* Problem to solve *
Where in the records does the word "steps" occur? Copy each line in which it does.

Start of Recorded data

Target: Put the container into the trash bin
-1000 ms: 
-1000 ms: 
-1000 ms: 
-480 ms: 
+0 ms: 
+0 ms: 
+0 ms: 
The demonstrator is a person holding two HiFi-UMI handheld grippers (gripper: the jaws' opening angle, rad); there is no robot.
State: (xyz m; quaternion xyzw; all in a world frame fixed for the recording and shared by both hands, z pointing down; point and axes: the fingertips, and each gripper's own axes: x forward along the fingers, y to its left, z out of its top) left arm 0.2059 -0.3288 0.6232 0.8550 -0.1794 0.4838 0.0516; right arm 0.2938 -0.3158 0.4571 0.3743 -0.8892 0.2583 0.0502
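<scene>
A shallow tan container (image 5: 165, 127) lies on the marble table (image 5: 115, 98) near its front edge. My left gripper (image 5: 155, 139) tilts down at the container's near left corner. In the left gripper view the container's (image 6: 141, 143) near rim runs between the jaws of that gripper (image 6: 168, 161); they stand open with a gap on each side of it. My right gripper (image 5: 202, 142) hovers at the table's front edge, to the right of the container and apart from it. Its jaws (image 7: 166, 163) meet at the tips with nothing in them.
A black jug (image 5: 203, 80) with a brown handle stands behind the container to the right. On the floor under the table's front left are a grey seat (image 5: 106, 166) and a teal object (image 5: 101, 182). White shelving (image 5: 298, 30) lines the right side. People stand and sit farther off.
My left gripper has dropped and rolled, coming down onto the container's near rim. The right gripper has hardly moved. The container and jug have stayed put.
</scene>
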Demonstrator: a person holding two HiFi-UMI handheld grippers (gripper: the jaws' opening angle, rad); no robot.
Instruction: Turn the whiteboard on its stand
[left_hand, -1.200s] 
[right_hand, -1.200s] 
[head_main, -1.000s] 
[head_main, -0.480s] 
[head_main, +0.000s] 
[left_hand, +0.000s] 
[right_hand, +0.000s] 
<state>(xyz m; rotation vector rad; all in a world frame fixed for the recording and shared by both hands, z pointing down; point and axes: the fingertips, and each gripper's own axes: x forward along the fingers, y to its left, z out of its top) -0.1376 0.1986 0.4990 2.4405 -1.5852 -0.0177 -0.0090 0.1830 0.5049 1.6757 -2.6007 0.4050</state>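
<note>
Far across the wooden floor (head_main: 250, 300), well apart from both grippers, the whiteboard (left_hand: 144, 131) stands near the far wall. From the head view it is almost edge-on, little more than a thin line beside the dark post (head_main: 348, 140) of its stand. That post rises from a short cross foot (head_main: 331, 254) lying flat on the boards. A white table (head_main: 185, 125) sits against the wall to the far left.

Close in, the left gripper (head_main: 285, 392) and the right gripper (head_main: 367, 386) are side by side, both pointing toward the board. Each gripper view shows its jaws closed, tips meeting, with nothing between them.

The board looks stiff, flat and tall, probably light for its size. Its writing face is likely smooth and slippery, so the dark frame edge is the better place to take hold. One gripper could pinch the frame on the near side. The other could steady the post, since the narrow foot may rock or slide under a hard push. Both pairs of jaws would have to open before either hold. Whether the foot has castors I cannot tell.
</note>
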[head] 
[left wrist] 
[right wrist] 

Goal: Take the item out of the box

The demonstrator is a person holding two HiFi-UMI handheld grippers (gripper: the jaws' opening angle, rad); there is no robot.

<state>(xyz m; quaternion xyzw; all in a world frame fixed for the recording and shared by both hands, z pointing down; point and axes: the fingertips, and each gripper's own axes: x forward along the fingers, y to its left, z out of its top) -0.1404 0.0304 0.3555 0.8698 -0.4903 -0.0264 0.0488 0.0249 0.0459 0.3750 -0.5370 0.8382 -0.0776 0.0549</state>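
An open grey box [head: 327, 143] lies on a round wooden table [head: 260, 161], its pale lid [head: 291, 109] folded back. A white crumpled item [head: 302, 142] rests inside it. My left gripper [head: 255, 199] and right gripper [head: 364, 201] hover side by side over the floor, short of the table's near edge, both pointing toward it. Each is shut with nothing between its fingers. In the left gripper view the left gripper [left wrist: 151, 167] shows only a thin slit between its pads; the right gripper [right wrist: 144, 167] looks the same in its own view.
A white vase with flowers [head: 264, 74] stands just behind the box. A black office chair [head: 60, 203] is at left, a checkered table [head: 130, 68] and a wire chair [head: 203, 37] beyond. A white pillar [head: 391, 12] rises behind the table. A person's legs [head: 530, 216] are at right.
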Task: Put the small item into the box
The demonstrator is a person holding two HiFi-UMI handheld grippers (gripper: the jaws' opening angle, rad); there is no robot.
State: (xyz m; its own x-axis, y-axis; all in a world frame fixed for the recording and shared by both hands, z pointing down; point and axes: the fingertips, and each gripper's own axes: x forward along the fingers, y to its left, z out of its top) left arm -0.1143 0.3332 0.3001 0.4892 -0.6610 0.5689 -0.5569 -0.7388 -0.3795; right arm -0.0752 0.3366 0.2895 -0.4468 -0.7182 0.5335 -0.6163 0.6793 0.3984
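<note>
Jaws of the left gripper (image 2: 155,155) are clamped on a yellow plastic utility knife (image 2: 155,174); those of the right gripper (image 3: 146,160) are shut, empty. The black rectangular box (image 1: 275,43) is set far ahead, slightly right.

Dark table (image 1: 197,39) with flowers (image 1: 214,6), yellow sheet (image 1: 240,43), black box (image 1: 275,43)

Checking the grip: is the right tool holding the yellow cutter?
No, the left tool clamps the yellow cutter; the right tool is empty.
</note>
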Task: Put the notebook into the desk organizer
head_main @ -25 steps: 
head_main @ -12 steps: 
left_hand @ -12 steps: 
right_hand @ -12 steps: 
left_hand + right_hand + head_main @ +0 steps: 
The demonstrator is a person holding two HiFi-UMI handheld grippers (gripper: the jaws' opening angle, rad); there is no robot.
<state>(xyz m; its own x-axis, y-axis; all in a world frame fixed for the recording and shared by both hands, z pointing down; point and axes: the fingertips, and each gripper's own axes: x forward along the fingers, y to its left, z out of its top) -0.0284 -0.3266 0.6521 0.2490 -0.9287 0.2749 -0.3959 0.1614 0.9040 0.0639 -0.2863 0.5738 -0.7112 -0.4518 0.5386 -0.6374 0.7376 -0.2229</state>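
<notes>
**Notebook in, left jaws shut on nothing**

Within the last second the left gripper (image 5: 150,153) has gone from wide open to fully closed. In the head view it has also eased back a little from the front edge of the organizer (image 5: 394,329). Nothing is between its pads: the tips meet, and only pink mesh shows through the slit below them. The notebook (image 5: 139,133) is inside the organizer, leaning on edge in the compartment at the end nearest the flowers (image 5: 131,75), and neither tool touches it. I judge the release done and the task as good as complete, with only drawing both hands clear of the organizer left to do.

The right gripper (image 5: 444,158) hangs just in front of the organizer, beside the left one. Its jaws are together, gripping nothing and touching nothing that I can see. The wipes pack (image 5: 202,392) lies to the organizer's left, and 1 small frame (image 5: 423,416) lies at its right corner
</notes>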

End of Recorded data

* Answer for this exercise *
head_main @ -25 steps: 
head_main @ -12 steps: 
left_hand @ -12 steps: 
right_hand @ -12 steps: 
left_hand + right_hand + head_main @ +0 steps: 

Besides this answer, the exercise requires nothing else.